- Fox in 2014
- Born: 1961 (age 63–64) Huntington, New York
- Nationality: American
- Area(s): Cartoonist
- Notable works: Kyle's Bed & Breakfast

= Greg Fox (cartoonist) =

American cartoonist (born 1961)

Greg Fox (born 1961) is an American cartoonist, known for his long-running strip Kyle's Bed & Breakfast.

== Career ==
Fox began making comics at 12 years old, publishing his first strip at age 14 and continuing to illustrate and create editorial cartoons in college. He received a B.A. from the State University of New York at Geneseo. His work has appeared in national publications for companies such as Revolutionary Comics, Triumphant Comics, and Marvel Comics.

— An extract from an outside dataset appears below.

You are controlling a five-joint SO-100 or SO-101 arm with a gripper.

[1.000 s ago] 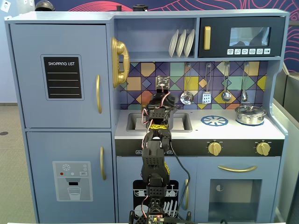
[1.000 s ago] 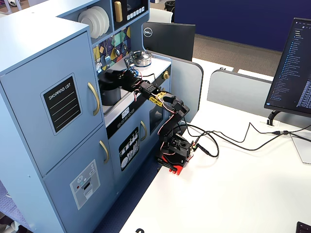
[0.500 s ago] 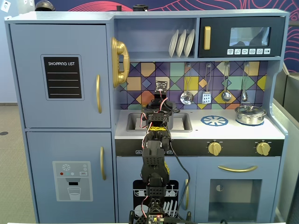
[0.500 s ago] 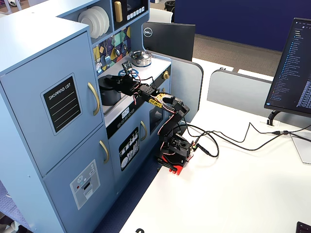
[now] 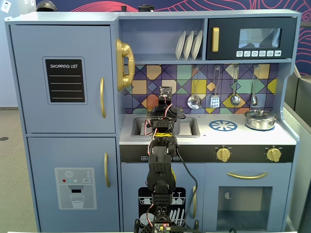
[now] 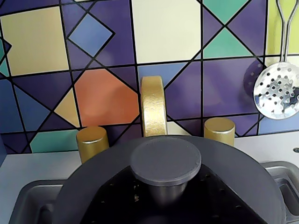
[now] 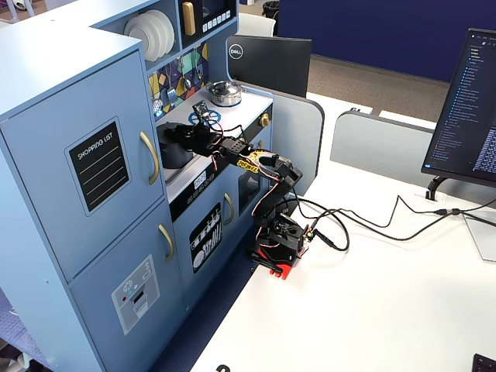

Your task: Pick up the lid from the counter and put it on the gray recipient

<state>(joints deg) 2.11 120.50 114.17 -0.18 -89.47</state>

Fox began producing Kyle's Bed & Breakfast in 1998. The strip runs in a variety of publications across North America, as well as on the web. He published the first book collection of Kyle's B&B in September 2004; it was a nominee in the Humour category at the 2005 Lambda Literary Awards. Two additional collections have been published since: A Second Bowl of Serial and Hot Off the Griddle.

== Personal life ==
Fox currently resides in Northport, Long Island, New York. He is openly gay.

== Works ==
- Fox, Greg. Kyle's bed & breakfast / Greg Fox. New York, NY : Kensington Books, 2004. 140 p.; chiefly ill.; 28 cm. ISBN 0-7582-0693-3 (pbk.)